Thu Dec 21 01:22:34 PST 2023

Hi Keith,

Thanks for your time and comment.

At present, we have below parameters at PCI level which are related to queue configuration. 
  io_queue_depth:set io queue depth, should >= 2
  write_queues:Number of queues to use for writes. If not set, reads and writes will share a queue set.
  poll_queues:Number of queues to use for polled IO.

So added below parameter to control number of IO queue as well.
  total_io_queues:Restrict total number of queues to use for IO.

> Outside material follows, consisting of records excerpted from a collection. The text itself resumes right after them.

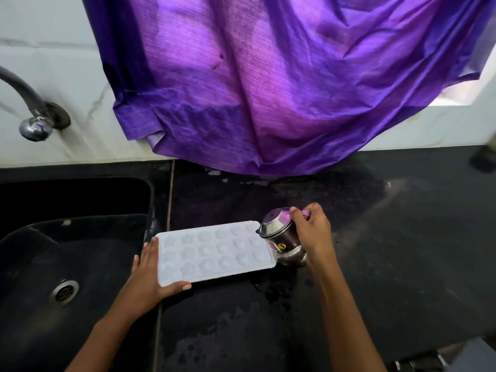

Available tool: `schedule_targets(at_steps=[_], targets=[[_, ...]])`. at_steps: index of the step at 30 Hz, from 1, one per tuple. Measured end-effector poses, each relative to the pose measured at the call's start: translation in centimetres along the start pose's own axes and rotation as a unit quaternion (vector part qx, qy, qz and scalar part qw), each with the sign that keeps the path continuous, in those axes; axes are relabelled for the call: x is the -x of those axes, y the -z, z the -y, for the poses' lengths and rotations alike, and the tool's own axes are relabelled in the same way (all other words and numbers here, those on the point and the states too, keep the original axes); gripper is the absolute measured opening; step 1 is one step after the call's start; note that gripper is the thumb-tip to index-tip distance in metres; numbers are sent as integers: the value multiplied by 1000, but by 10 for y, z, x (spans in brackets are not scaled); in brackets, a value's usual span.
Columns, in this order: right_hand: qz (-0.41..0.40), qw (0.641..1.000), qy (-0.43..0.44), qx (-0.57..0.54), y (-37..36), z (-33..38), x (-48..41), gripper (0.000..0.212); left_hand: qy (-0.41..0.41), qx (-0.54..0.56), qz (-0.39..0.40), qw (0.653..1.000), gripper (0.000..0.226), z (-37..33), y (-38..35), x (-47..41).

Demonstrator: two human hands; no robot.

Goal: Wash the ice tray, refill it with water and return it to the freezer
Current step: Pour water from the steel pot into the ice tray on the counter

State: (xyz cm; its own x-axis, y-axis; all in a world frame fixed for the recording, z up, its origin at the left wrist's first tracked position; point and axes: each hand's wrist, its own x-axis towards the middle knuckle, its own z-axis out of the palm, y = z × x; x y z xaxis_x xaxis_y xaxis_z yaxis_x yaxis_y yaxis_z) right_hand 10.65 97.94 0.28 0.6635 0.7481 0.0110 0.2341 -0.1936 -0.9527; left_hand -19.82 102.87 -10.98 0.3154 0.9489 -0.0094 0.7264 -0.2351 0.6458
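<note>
Head view. White ice tray [214, 251] lay flat on the black stone counter [375, 251], at the counter's left edge, with its left end right beside the sink [88, 200]. The tray's long side ran left to right, the right end angled a little toward the wall. It held three rows of moulded cells, some star-shaped and some rounded. Could not tell whether the cells held water.

Left hand [146, 277] was at the tray's near-left corner. Its fingers were straight and laid along the left short edge, the thumb stretched along the near long edge, both touching the tray. No curl around it.

Right hand [312, 232] was wrapped round a small steel pot [281, 237], fingers curled over the far side and thumb on top. The pot was tilted toward the tray, its lip over the tray's right end. A round yellow sticker marked 3 showed on its side. No stream was visible.

Wet patches shone on the counter near the tray's right near corner.

The sink was dark, with a metal drain [64, 291] in its floor. A curved tap [32, 114] was fixed to the white wall [48, 49] above it. A purple cloth [268, 76] hung down the wall, its lower hem touching the counter's back edge.
</note>
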Motion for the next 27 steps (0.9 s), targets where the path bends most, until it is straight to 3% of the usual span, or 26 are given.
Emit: schedule_targets(at_steps=[14, 27], targets=[[-6, 998, 17, 60, 1, -3, 1, 30, -3, -7, 0, 1000, 134, -2, 2, 0], [-7, 1000, -6, 30, 3, -1, 3, 28, 0, -3, -4, 1000, 135, -3, 2, 1]])
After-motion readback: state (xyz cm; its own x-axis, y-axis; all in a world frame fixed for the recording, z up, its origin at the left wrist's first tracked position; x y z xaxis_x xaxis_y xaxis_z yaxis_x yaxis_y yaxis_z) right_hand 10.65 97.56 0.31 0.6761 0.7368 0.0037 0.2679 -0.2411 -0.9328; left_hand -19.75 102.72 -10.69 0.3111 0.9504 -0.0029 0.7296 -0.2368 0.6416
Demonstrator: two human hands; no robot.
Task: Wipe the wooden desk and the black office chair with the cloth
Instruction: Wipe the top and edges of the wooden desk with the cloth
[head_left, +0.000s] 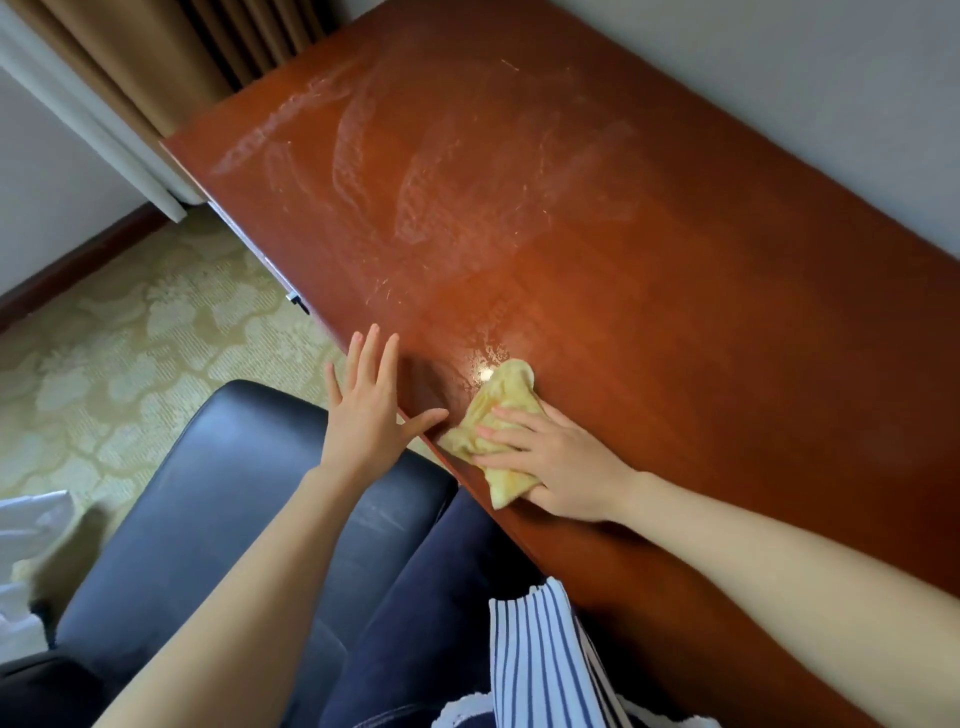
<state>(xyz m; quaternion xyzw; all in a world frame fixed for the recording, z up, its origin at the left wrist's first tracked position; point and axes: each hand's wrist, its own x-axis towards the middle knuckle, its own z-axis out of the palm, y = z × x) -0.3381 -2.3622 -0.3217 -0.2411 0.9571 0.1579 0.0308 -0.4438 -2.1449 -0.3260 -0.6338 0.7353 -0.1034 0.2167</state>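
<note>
Under our right hand (553, 465), laid flat to press evenly, the cloth (501, 400) lies on the tabletop (675, 312); our left hand (363, 415), splayed and empty, likely braces at the edge above the chair (208, 493)

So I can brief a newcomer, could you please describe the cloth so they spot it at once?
Find the reddish wooden desk at upper right. Near its front edge the right hand presses on the cloth: crumpled, pale yellow, the only soft thing on the wood.
</note>
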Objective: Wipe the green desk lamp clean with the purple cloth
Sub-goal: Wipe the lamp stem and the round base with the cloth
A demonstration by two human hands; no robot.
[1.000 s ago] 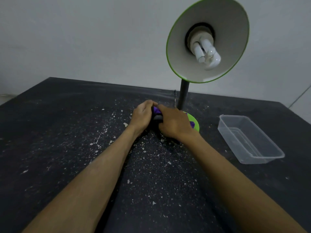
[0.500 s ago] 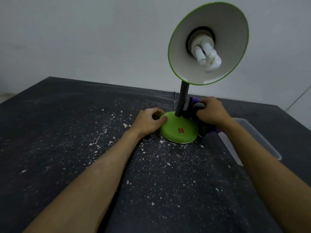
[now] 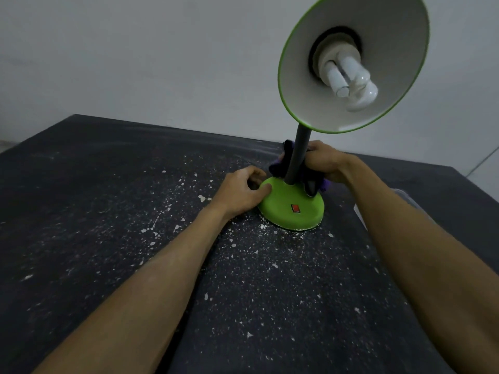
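To your left, the dark table [image 3: 81, 238], dusted with white flecks, runs as open surface to its left and far edges. Your left hand [image 3: 240, 193] grips the left rim of the round base of the green desk lamp [image 3: 283, 203], thumb on top and fingers curled beside it. The lamp stands upright near the table's far edge, right of centre. Its long axis runs up the dark stem, and the white-lined shade tilts its open mouth and white bulb [image 3: 348, 82] toward you. A red switch [image 3: 295, 208] faces you on the base. Your right hand [image 3: 326, 160] clamps the crumpled purple cloth [image 3: 280, 166] around the foot of the stem. Beside that forearm a clear plastic container [image 3: 405, 195] shows only in part, and you cannot tell its contents.
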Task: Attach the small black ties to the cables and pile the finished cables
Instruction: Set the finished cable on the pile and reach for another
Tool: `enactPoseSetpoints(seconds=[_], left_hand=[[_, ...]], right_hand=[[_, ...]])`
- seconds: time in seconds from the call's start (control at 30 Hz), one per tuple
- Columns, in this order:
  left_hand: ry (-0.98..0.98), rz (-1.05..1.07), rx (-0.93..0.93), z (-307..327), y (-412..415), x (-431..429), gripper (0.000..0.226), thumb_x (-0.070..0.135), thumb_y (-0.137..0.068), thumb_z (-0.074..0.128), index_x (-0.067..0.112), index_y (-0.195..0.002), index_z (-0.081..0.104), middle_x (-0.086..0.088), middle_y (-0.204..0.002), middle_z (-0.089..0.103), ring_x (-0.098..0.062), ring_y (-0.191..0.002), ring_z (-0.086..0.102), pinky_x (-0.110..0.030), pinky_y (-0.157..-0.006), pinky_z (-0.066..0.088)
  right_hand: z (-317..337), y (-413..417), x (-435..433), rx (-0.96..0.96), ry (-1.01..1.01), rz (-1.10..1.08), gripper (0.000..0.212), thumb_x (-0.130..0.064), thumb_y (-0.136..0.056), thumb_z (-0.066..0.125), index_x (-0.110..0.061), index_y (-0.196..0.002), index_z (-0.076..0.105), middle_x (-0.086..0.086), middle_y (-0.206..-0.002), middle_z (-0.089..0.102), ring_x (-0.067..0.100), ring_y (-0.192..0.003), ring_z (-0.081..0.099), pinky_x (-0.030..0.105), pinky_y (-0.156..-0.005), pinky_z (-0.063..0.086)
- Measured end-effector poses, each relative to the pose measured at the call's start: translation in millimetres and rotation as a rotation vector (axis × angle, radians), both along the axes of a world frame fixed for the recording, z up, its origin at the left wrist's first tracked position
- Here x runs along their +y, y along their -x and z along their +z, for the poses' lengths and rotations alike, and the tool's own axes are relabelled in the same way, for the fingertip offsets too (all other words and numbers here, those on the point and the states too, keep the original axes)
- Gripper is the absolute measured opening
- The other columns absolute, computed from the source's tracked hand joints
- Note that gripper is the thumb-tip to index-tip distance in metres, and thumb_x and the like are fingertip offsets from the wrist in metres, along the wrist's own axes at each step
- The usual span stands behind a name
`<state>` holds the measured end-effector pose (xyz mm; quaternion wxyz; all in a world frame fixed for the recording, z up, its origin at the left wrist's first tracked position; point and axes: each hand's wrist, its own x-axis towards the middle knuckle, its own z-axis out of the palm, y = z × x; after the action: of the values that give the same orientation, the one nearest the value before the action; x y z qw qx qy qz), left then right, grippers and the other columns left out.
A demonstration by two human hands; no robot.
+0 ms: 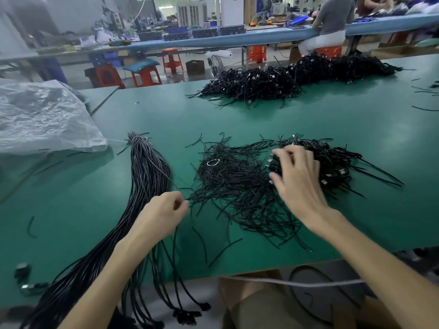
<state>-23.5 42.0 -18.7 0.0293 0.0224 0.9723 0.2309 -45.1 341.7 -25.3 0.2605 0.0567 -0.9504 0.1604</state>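
Green matting covers the bench, and black cable lies on it in several heaps. The left hand is curled into a loose fist at the near side of the heap of loose ties, its grip closed with thumb and forefinger pinched together at the heap's edge; whether a tie end sits in the pinch is too fine to tell. Just to the left of that grip, and running beneath the wrist, lies the bundle of long cables, bound at its far end and fanning out toward the near edge of the bench, where several plug ends hang over.

The right hand is spread, palm down, fingers splayed and grip open, resting on the small pile of coiled cables. That pile lies under and beyond the fingertips, touching the right edge of the ties heap. A small silvery ring lies on top of the ties, to the left of the open grip and beyond the closed one.

Well beyond both hands, across the bench, a long large pile of cables stretches along the far side. Far to the left of the left grip sits a crumpled clear plastic bag. Stray ties lie scattered on the matting around the hands.
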Motion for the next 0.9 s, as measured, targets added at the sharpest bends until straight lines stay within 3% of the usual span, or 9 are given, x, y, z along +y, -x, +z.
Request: enactPoseSetpoints(seconds=[0.13,0.23,0.3,0.4,0.47,0.53,0.63,0.77,0.9], left_hand=[[-0.305,-0.406,-0.135,20,-21,47,0.024,0.025,-0.105,0.055,0.017,-0.082,0.061,-0.005,-0.073,0.072,-0.012,-0.057,0.067,-0.025,-0.057,0.052],[-0.586,-0.433,-0.239,29,-25,61,0.022,0.017,-0.109,0.048,0.004,-0.095,0.058,-0.010,-0.069,0.067,-0.026,-0.050,0.068,-0.029,-0.051,0.054],[-0.643,-0.380,-0.260,32,-24,53,0.027,0.022,-0.109,0.048,0.000,-0.093,0.056,-0.004,-0.062,0.059,-0.022,-0.040,0.055,-0.026,-0.045,0.044],[-0.767,-0.349,-0.374,33,-21,29,0.029,0.029,-0.106,0.053,0.002,-0.098,0.060,0.000,-0.061,0.047,-0.016,-0.038,0.037,-0.025,-0.043,0.038],[-0.907,-0.373,-0.430,33,-18,13,0.029,0.031,-0.104,0.057,0.002,-0.104,0.064,0.000,-0.063,0.042,-0.014,-0.040,0.030,-0.023,-0.041,0.035],[-1.036,-0.372,-0.424,30,-14,-1,0.031,0.031,-0.103,0.060,0.001,-0.111,0.065,0.002,-0.062,0.039,-0.009,-0.039,0.028,-0.019,-0.040,0.031],[-1.163,-0.361,-0.344,27,-7,-10,0.034,0.026,-0.102,0.059,0.000,-0.123,0.064,0.002,-0.067,0.043,-0.008,-0.040,0.033,-0.019,-0.042,0.036],[-1.380,-0.179,-0.212,21,1,-6,0.036,0.015,-0.098,0.058,0.001,-0.132,0.063,0.001,-0.084,0.059,-0.005,-0.046,0.042,-0.016,-0.043,0.034],[-1.885,-0.045,-0.248,12,2,3,0.034,0.010,-0.098,0.056,-0.007,-0.125,0.068,-0.008,-0.128,0.068,-0.006,-0.087,0.069,-0.016,-0.067,0.053]], right_hand=[[9,-29,-52,-0.090,-0.012,0.464,0.077,-0.004,-0.087,0.068,-0.023,-0.155,0.039,-0.003,-0.151,0.042,0.017,-0.140,0.030,0.035,-0.116,0.025],[7,-36,-73,-0.350,0.154,0.633,0.098,0.019,-0.074,0.049,-0.028,-0.157,0.032,-0.001,-0.145,0.049,0.015,-0.134,0.037,0.031,-0.115,0.028],[5,-33,-67,-0.436,0.224,0.601,0.077,0.015,-0.084,0.042,-0.025,-0.149,0.044,0.006,-0.128,0.063,0.023,-0.118,0.055,0.041,-0.105,0.044],[2,-28,-45,-0.330,0.227,0.497,0.043,0.005,-0.099,0.039,-0.017,-0.128,0.060,-0.002,-0.091,0.070,0.018,-0.091,0.065,0.043,-0.091,0.053],[2,-24,-25,-0.275,0.357,0.362,0.038,0.002,-0.105,0.034,-0.014,-0.121,0.065,-0.005,-0.075,0.065,0.014,-0.083,0.066,0.043,-0.096,0.053],[1,-16,-5,-0.204,0.455,0.218,0.037,0.002,-0.106,0.035,-0.011,-0.118,0.067,-0.001,-0.068,0.063,0.021,-0.073,0.066,0.046,-0.089,0.057],[2,-10,14,-0.175,0.524,0.122,0.031,-0.003,-0.107,0.039,-0.011,-0.113,0.068,0.000,-0.065,0.063,0.021,-0.072,0.068,0.038,-0.082,0.057],[-3,-9,20,-0.314,0.517,0.093,0.027,-0.019,-0.110,0.043,-0.015,-0.115,0.068,-0.001,-0.067,0.068,0.017,-0.051,0.055,0.021,-0.052,0.046],[-3,-17,15,-0.410,0.464,0.210,0.026,-0.021,-0.110,0.043,-0.017,-0.108,0.068,0.002,-0.069,0.069,0.000,-0.050,0.053,0.014,-0.056,0.040]])
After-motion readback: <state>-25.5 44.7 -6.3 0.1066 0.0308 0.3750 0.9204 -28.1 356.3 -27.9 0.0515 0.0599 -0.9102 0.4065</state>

If system configuration is defined with fixed NVME device and Controller, but there is no configuration to control number of IO queue. 
So we can restrict number of IO queue from driver if configured like write queue or poll queue. 

Thanks
Sridhar
-----Original Message-----
From: Keith Busch <kbusch at kernel.org> 
Sent: Thursday, December 21, 2023 12:58 AM
To: Sridhar Balaraman <sbalaraman at parallelwireless.com>
Cc: linux-nvme at lists.infradead.org
Subject: Re: [PATCH] configurable NVME IO queue count

On Wed, Dec 20, 2023 at 05:53:16PM +0000, Sridhar Balaraman wrote:
> Some NVME products are providing more number of IO queues, so driver 
> is allocating queue based on number of CPU or maximum number of queues 
> by device, whichever is least.
> At the same time, corresponding queues would be mapped to IRQs.
> But in case of RT Linux, where we need isolated CPU and free from IRQ.
> Unfortunately NVME IRQ couldn't be reduced due to more number of CPUs.
> After making IO queues as configurable parameters, we can reduce 
> number of IO queues which inturn reduces number of IRQs.
> 
> Before configuring queue count:
> [    4.384566] nvme nvme0: pci function 0000:05:00.0
> [    4.450307] nvme nvme0: 32/0/0 default/read/poll queues
> [    4.457427]  nvme0n1: p1 p2
> 
> After configuring queue count to 2:
> [    5.920776] nvme nvme0: pci function 0000:05:00.0
> [    5.939455] nvme nvme0: 2/0/0 default/read/poll queues
> [    5.941487]  nvme0n1: p1 p2

This sounds okay to me. It aligns with existing io queue parameters and it's not unreasonable to limit driver resources. I think this should be enforced in nvme_set_queue_count() with a nvme_core module parameter instead of a PCIe specific one, though.

The effective nvme irq affinity will spread out to the unused CPUs with each additional nvme device. And maybe that's okay, but just wanted to mention that this patch can't guarantee nvme irq handlers won't be affined to every CPU if you have a sufficient number of nvme pcie controllers in the system.